My mother came around by the hedge. I always remembered the expression on her face. It was an expression I hadn't seen before and I think she was frightened because she saw I was right there where any vehicle or animal coming along might have run over me. She picked me up under her arm and walked off with me. I, with my head and feet hanging down, very uncomfortable. It is one of my very early memories.

Q:  What was the first drawing you ever made?

A:  It was a drawing of a man on a paper bag and I was trying to make him stand bending over.  And I couldn't make him bend so that it felt right to me. I worked so hard at it.

Q:  Do you remember when you first decided you wanted to be an artist?

A:  Yes, and I don't know why. I've never been able to imagine whey I got such an idea because I was very young.

Q:  What was the occasion?

A:  I don't know. I just made up my mind I was going to be a painter.

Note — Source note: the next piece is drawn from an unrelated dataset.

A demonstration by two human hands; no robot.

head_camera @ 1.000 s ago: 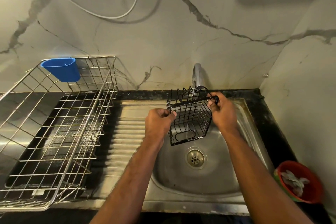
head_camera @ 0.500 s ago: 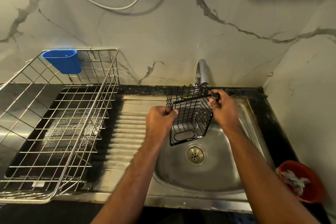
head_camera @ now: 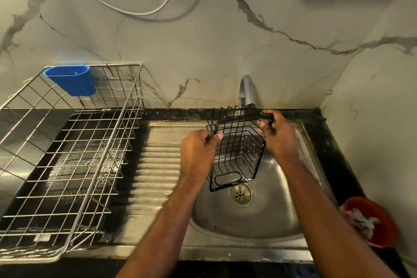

Q:  Did you ever tell anybody? Your mother or father?

A:  I doubt it.  I don't remember.

Q:  You went to school in Madison and that included art work too, didn't it, as a child?

A:  Well, I was sent to Madison when I was 12. To a convent and it was the only year of my school that I felt that I learned anything. I suppose I learn a few things. The ideas. But it didn't mean anything to me.

Q:  Did you like school?

A:  No, I hated it.

Q:  In your book you talk about going to the Art Institute in Chicago and one of the earliest classes that you went to was the anatomy class. And it comes through that it bored you to death. Is that true?